-- Data block follows --
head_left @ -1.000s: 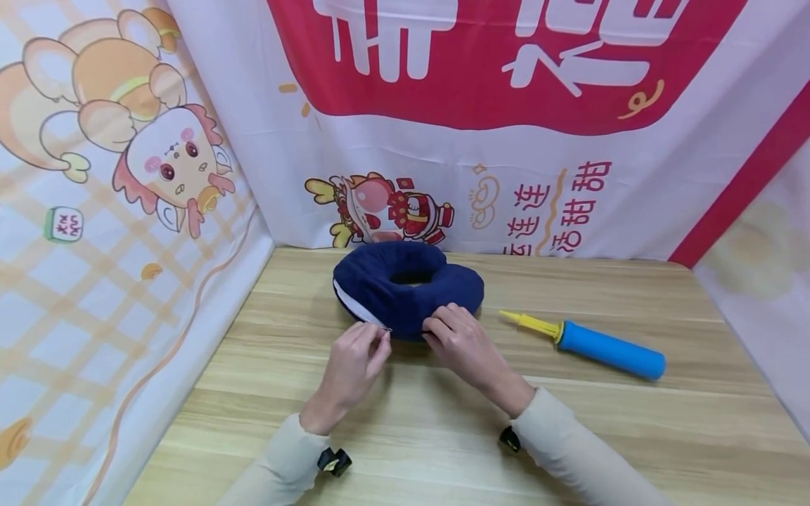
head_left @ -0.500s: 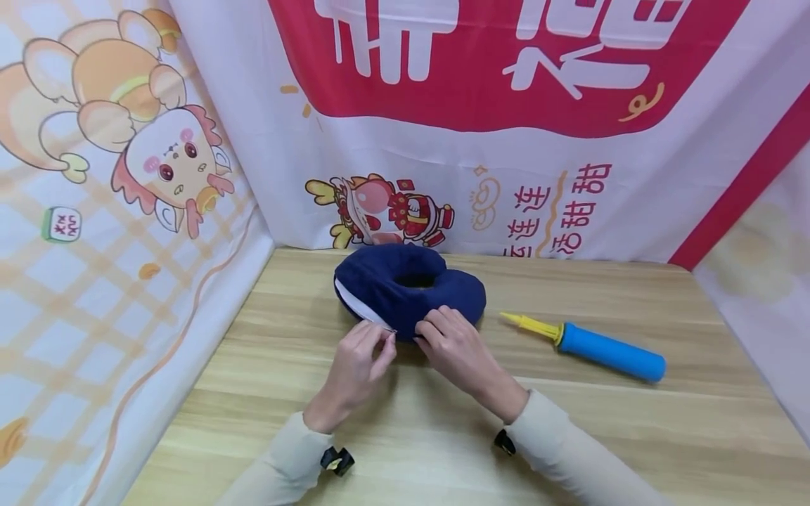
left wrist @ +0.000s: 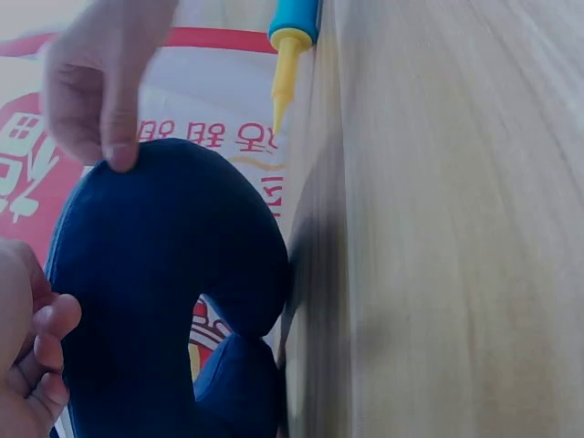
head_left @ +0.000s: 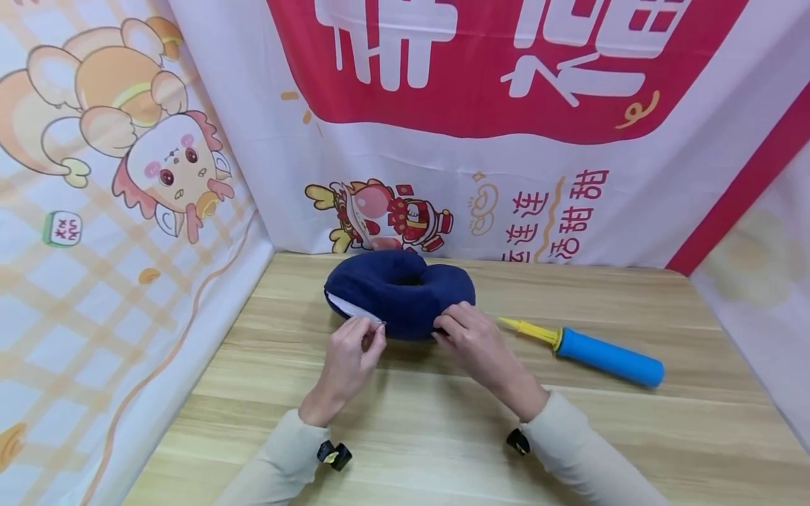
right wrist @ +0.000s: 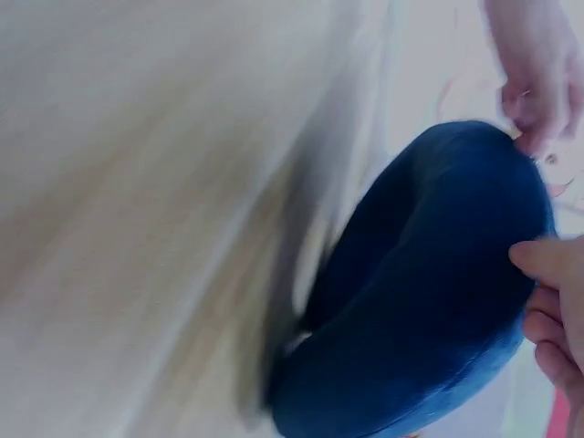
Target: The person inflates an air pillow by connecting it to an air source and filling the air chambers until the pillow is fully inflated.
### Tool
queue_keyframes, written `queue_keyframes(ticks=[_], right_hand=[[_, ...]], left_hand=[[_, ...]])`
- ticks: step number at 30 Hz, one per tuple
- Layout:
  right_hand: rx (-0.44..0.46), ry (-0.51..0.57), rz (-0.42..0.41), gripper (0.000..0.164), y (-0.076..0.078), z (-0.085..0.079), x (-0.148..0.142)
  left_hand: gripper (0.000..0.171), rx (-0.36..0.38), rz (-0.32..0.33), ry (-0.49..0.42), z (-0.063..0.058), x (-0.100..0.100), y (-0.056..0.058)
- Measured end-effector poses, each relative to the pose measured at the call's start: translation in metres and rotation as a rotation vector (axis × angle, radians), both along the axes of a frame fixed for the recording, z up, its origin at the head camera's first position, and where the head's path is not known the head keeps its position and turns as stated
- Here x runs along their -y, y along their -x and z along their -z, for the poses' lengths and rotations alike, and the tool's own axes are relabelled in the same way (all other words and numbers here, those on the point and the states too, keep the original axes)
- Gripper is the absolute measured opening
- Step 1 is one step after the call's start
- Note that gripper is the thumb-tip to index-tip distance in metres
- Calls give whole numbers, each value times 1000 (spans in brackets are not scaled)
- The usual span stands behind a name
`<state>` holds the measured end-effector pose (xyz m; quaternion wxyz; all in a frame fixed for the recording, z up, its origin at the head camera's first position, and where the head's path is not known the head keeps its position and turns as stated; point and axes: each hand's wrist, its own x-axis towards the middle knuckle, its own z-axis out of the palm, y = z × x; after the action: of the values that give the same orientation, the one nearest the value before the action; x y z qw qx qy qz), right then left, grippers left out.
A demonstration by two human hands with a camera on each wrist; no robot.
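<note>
A navy U-shaped neck pillow (head_left: 405, 302) lies on the wooden table, its zipped outer edge facing the person. Along its left side the zip gapes, baring a white strip (head_left: 350, 306). At the right end of that strip, the left hand (head_left: 350, 358) pinches a small zipper pull (head_left: 382, 323). Farther right, the right hand (head_left: 476, 344) grips the pillow's near edge between thumb and fingers. In the left wrist view, the right thumb presses on the navy fabric (left wrist: 173, 210); the right wrist view shows the same grip beside the pillow's curve (right wrist: 438, 274).
A blue hand pump (head_left: 610, 357) with a yellow nozzle (head_left: 531, 328) lies right of the pillow. Behind stands a white cloth backdrop (head_left: 392, 154) with red print. A patterned cloth (head_left: 126, 232) walls the left side. Both sleeves carry black wrist devices (head_left: 334, 455).
Over the last half second the pillow and left hand have shifted slightly left. The right hand has moved right along the pillow's edge, widening the space between the hands.
</note>
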<state>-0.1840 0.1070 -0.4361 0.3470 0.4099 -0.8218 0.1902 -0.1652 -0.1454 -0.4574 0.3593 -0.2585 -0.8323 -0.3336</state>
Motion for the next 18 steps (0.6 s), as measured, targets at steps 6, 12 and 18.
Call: queue_keyframes(ticks=[6, 12, 18], right_hand=[[-115, -88, 30, 26, -4, -13, 18], [-79, -99, 34, 17, -3, -12, 23], [-55, -33, -16, 16, -2, -9, 12]], left_hand=[[10, -18, 48, 42, -5, -9, -2], [10, -37, 64, 30, -5, -9, -4], [13, -43, 81, -42, -6, 4, -4]])
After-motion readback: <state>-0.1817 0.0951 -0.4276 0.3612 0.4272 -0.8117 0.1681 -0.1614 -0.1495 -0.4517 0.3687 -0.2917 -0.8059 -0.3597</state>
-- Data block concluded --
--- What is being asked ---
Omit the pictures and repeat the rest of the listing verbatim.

--- Reply to the task ---
head_left @ -1.000s: 
head_left @ -0.500s: 
left wrist @ +0.000s: 
head_left @ +0.000s: 
right wrist @ +0.000s: 
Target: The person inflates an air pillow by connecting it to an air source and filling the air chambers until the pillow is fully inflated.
### Tool
queue_keyframes, written `queue_keyframes(ticks=[_], right_hand=[[_, ...]], left_hand=[[_, ...]])`
- ticks: step number at 30 Hz, one per tuple
- Layout:
  right_hand: rx (-0.44..0.46), ry (-0.51..0.57), rz (-0.42..0.41), gripper (0.000..0.164), y (-0.076..0.078), z (-0.085..0.079), x (-0.148..0.142)
  left_hand: gripper (0.000..0.171), rx (-0.36..0.38), rz (-0.32..0.33), ry (-0.49..0.42), z (-0.063..0.058), x (-0.100..0.100), y (-0.056..0.058)
- Measured end-effector poses, each relative to the pose measured at the call's start: translation in metres and rotation as a rotation vector (axis × angle, radians), both along the axes of a frame fixed for the recording, z up, its origin at the head camera's first position, and where the head's path is not known the head keeps its position and turns as stated
- Here x runs along their -y, y along their -x and z along their -z, for the poses' lengths and rotations alike, and the tool's own axes are relabelled in the same way (all other words and numbers here, those on the point and the states too, keep the original axes)
- Gripper is the absolute measured opening
- Step 1 is one step after the call's start
- Note that gripper is the thumb-tip to index-tip distance in metres
- Calls give whole numbers, each value times 1000 (spans in brackets are not scaled)
- The usual span stands behind a name
`<state>` holds the measured end-effector pose (xyz m; quaternion wxyz; all in a frame fixed for the recording, z up, its origin at the head camera's first position, and where the head's path is not known the head keeps its position and turns as stated; point and axes: each hand's wrist, its own x-axis towards the middle knuckle, its own z-axis out of the palm, y = z × x; after the action: of the values that give the same orientation, the one nearest the value before the action; x y z qw qx qy qz), right then left, grippers left out.
A demonstration by two human hands with a camera on each wrist; no robot.
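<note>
A navy U-shaped neck pillow (head_left: 405, 302) lies on the wooden table, its zipped outer edge facing the person. Along its left side the zip gapes, baring a white strip (head_left: 350, 306). At the right end of that strip, the left hand (head_left: 350, 358) pinches a small zipper pull (head_left: 382, 323). Farther right, the right hand (head_left: 476, 344) grips the pillow's near edge between thumb and fingers. In the left wrist view, the right thumb presses on the navy fabric (left wrist: 173, 210); the right wrist view shows the same grip beside the pillow's curve (right wrist: 438, 274).
A blue hand pump (head_left: 610, 357) with a yellow nozzle (head_left: 531, 328) lies right of the pillow. Behind stands a white cloth backdrop (head_left: 392, 154) with red print. A patterned cloth (head_left: 126, 232) walls the left side. Both sleeves carry black wrist devices (head_left: 334, 455).
Over the last half second the pillow and left hand have shifted slightly left. The right hand has moved right along the pillow's edge, widening the space between the hands.
</note>
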<state>-0.1840 0.1070 -0.4361 0.3470 0.4099 -0.8218 0.1902 -0.1652 -0.1454 -0.4574 0.3593 -0.2585 -0.8323 -0.3336</state>
Motion for the next 18 steps (0.6 s), as measured, targets at steps 6, 12 and 18.
Call: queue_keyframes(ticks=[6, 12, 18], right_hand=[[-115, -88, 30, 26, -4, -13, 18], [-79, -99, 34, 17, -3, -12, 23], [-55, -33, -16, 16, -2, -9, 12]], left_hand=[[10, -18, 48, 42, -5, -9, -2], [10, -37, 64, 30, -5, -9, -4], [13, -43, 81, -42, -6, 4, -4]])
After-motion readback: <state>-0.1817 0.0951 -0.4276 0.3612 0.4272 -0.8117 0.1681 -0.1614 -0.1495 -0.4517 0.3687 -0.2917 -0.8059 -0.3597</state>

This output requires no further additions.